Tempo? Nicht mit mir!
„Schneller!“, ruft meine Freundin Lena, als wir zur Schule radeln. Ich strample, meine Beine brennen, aber sie ist schon um die Ecke verschwunden. Immer muss alles schnell gehen: aufstehen, frühstücken, lernen, Hausübungen machen. Und wenn du mal langsam bist? Dann heißt es: „Komm schon, du bist zu langsam.“
In der großen Pause sitze ich auf der Bank im Schulhof. Alle spielen mit ihren Handys oder rennen über den Hof. Ich schaue hinauf in den Himmel. Eine Wolke sieht aus wie ein Hund. Ich muss lächeln. Endlich mal nichts tun, einfach nur schauen und atmen. Das fühlt sich gut an.
Im Unterricht sagt der Lehrer: „Wir sind im Stoff hinten! Tempo, Leute.“ Ich versuche mitzuschreiben, aber meine Gedanken wandern ab. Was, wenn ich das Thema nicht gleich verstehe? Muss ich mich dann schlecht fühlen? Ich glaube nicht.

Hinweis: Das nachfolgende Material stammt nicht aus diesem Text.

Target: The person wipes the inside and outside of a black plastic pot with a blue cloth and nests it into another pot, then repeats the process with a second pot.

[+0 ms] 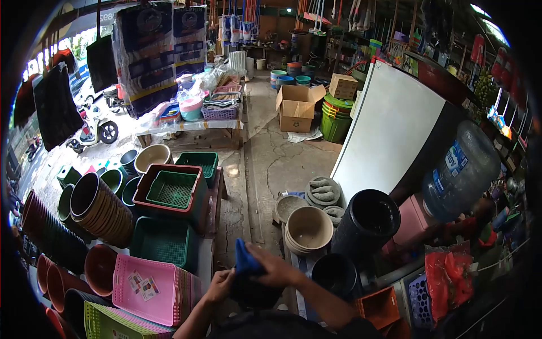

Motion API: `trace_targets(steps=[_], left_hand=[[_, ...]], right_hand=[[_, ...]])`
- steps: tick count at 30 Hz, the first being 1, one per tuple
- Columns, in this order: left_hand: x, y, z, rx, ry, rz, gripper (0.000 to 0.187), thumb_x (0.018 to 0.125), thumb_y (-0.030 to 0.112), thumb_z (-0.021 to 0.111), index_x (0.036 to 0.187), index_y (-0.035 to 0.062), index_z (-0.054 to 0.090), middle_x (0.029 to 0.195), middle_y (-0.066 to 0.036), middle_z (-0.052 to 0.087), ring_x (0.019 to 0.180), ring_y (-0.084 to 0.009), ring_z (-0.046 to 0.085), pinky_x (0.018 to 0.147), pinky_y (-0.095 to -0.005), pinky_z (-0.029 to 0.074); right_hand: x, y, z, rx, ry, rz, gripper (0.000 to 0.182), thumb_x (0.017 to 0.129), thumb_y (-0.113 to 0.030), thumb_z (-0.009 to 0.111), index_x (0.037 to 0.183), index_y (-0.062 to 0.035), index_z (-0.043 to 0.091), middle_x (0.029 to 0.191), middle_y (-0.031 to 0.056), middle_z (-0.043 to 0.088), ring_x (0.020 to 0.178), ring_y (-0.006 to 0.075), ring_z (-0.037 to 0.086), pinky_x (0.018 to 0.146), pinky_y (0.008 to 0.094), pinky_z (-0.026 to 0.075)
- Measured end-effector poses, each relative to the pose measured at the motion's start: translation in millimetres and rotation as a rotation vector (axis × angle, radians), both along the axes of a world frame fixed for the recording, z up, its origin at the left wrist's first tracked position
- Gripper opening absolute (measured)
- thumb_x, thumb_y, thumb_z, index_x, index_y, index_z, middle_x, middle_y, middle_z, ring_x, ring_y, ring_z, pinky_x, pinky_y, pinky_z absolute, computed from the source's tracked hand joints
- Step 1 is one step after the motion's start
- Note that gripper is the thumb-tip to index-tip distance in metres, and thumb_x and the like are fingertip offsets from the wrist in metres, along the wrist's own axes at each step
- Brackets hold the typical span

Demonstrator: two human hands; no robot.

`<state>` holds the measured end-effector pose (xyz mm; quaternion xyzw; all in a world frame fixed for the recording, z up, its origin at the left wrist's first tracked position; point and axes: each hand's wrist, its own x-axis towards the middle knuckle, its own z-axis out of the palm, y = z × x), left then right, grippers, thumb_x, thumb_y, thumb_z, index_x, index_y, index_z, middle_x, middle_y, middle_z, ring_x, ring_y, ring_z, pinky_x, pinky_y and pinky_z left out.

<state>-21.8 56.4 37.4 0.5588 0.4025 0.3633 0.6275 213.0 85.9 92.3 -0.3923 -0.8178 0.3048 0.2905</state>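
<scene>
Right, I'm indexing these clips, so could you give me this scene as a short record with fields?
Left hand: fingers closed at the edge of a blue cloth-like item
Right hand: against the same item; grip unclear
Left side: stacked pink rectangular plastic baskets, near a dark green plastic basket
Right side: stacked cream round pots, near a tall black cylindrical container
Ahead: open brown cardboard box, beside a round green plastic bin

The cracked concrete floor [271, 155] runs back as an aisle toward a dim brown rear wall [276, 25], where a small lamp [289, 10] glows. Daylight floods the open left side (a white motor scooter [92, 129] stands there), brightening a low wooden table [226, 125]; a tall white panel [389, 118] stands at right.
</scene>
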Motion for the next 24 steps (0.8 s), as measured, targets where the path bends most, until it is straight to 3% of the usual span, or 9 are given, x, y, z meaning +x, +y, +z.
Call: trace_targets(steps=[3, 4, 6, 8, 10, 11, 16, 18, 24], left_hand=[[-2.0, -2.3, 1.3, -0.207, -0.341, 0.195, 0.049, 0.102, 0.038, 0.04, 0.106, -0.0057, 0.06, 0.088, -0.009, 0.067, 0.072, -0.0143, 0.063, 0.068, -0.0277, 0.051], [2.1, -2.0, 10.2, -0.325, -0.507, 0.326, 0.05, 0.102, 0.04, 0.039, 0.107, -0.0055, 0.06, 0.089, -0.01, 0.067, 0.071, -0.0159, 0.064, 0.068, -0.0283, 0.052], [15.5, 2.8, 34.7, -0.328, -0.542, 0.372, 0.057, 0.1, 0.047, 0.036, 0.118, -0.0033, 0.055, 0.103, -0.016, 0.065, 0.086, -0.0251, 0.066, 0.079, -0.0365, 0.053], [26.9, 4.8, 49.4, -0.45, -0.927, 0.451, 0.064, 0.098, 0.055, 0.031, 0.129, 0.0003, 0.047, 0.123, -0.021, 0.056, 0.108, -0.0331, 0.06, 0.095, -0.0475, 0.047], [28.5, 14.8, 32.8, -0.431, -0.96, 0.398, 0.07, 0.097, 0.06, 0.025, 0.135, 0.0036, 0.042, 0.136, -0.021, 0.047, 0.122, -0.0362, 0.051, 0.105, -0.0529, 0.037], [30.0, 18.2, 30.6, -0.498, -1.091, 0.362, 0.072, 0.096, 0.061, 0.022, 0.135, 0.0029, 0.042, 0.136, -0.02, 0.047, 0.123, -0.0367, 0.049, 0.106, -0.0516, 0.036], [51.1, 25.6, 33.7, -0.517, -0.916, 0.461, 0.085, 0.092, 0.069, 0.017, 0.138, 0.0006, 0.039, 0.137, -0.019, 0.047, 0.123, -0.0337, 0.049, 0.106, -0.0466, 0.038], [62.3, 20.5, 43.6, -0.562, -0.095, 0.686, 0.093, 0.087, 0.075, 0.017, 0.139, 0.0007, 0.038, 0.133, -0.021, 0.05, 0.12, -0.0325, 0.052, 0.104, -0.0449, 0.04], [53.1, 14.0, 17.8, -0.223, -0.04, 0.113, 0.07, 0.094, 0.059, 0.036, 0.117, -0.004, 0.056, 0.102, -0.014, 0.064, 0.093, -0.0201, 0.062, 0.078, -0.0335, 0.052]], right_hand=[[44.0, 29.1, -6.1, -0.863, 0.172, 0.086, 0.054, 0.097, -0.044, 0.045, 0.138, -0.009, 0.046, 0.135, 0.014, 0.052, 0.125, 0.0305, 0.049, 0.107, 0.0366, 0.036], [48.5, 30.7, -18.4, -0.865, 0.172, 0.086, 0.054, 0.097, -0.044, 0.045, 0.138, -0.009, 0.046, 0.135, 0.014, 0.052, 0.125, 0.0305, 0.049, 0.107, 0.0366, 0.036], [52.5, 25.1, -44.5, -1.351, 1.064, 0.023, 0.051, 0.1, -0.039, 0.041, 0.127, 0.003, 0.053, 0.119, 0.0127, 0.063, 0.108, 0.0229, 0.061, 0.101, 0.0358, 0.043], [28.2, 13.3, -57.2, -1.28, 1.134, -0.138, 0.052, 0.101, -0.037, 0.04, 0.129, 0.0058, 0.049, 0.126, 0.0134, 0.058, 0.116, 0.0239, 0.057, 0.103, 0.0344, 0.04], [0.2, -3.8, -97.1, -0.558, 0.976, -0.449, 0.048, 0.101, -0.027, 0.04, 0.136, 0.0052, 0.042, 0.135, 0.0169, 0.051, 0.125, 0.0261, 0.049, 0.107, 0.0344, 0.036], [0.7, -15.9, -174.0, 0.213, 0.53, -0.339, 0.061, 0.096, -0.033, 0.047, 0.143, 0.0029, 0.032, 0.146, 0.0207, 0.037, 0.137, 0.0301, 0.033, 0.113, 0.0397, 0.025], [-40.9, -54.7, -50.7, 0.336, 0.117, -0.418, 0.085, 0.078, -0.04, 0.062, 0.149, -0.0109, 0.027, 0.155, 0.0162, 0.019, 0.145, 0.0318, 0.01, 0.114, 0.0542, 0.01], [-31.2, -56.3, -46.1, 0.371, -0.152, -0.265, 0.093, 0.071, -0.044, 0.066, 0.15, -0.0167, 0.026, 0.157, 0.0121, 0.015, 0.146, 0.0324, 0.006, 0.113, 0.0578, 0.008], [8.4, -23.4, 15.1, 0.329, -0.44, -0.075, 0.084, 0.071, -0.044, 0.066, 0.146, -0.0227, 0.035, 0.153, 0.0032, 0.031, 0.142, 0.0333, 0.024, 0.112, 0.0526, 0.019]])
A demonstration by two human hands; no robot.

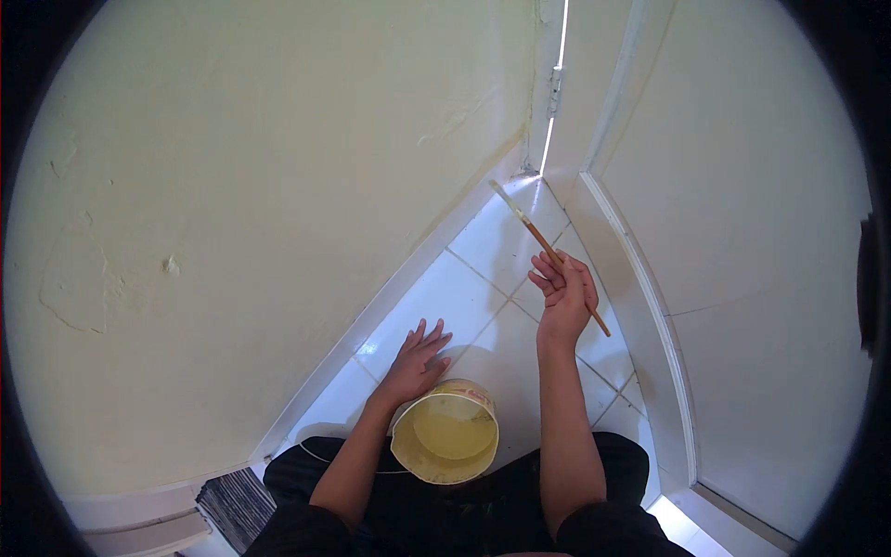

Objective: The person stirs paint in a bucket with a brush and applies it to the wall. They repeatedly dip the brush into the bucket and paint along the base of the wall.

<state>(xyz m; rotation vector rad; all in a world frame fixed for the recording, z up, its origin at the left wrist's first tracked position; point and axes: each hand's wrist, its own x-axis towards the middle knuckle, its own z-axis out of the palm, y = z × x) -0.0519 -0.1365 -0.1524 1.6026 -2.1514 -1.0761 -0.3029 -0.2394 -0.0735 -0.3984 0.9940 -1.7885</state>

Nach der Schule geht’s gleich weiter: Mittagessen, schnell alle Hausübungen machen, für die Mathe-Schularbeit lernen und dann noch duschen. Ich hetze von einem Punkt zum nächsten, wie ein Hamster im Rad. Und dabei frage ich mich: Wann darf ich eigentlich mal einfach nur stehen bleiben.
Am Abend sitze ich mit meiner kleinen Schwester im Zimmer. Sie zeigt mir ein Bild, das sie gezeichnet hat – es ist eine Schnecke. „Das ist aber süß“, sage ich. „Die Schnecke ist langsam, aber sie kommt trotzdem ans Ziel.“ Ich lächle. Vielleicht ist sie klüger, als wir alle denken.
Später ruft meine Mutter: „Wir müssen los, der Zahnarzt wartet!“ Ich atme tief aus „Tempo, Tempo!“, sagt sie. Ich packe meine Tasche – aber langsam. Meine Mutter fragt mich „Warum packst du so langsam?“ „Ich mache es in meinem Tempo“, sage ich.
Am nächsten Tag radle ich wieder mit meiner Freundin Lena zur Schule – aber diesmal bin ich schneller. Nur weil ich Lust darauf habe.
Tempo? Nicht immer, nur wenn ich will.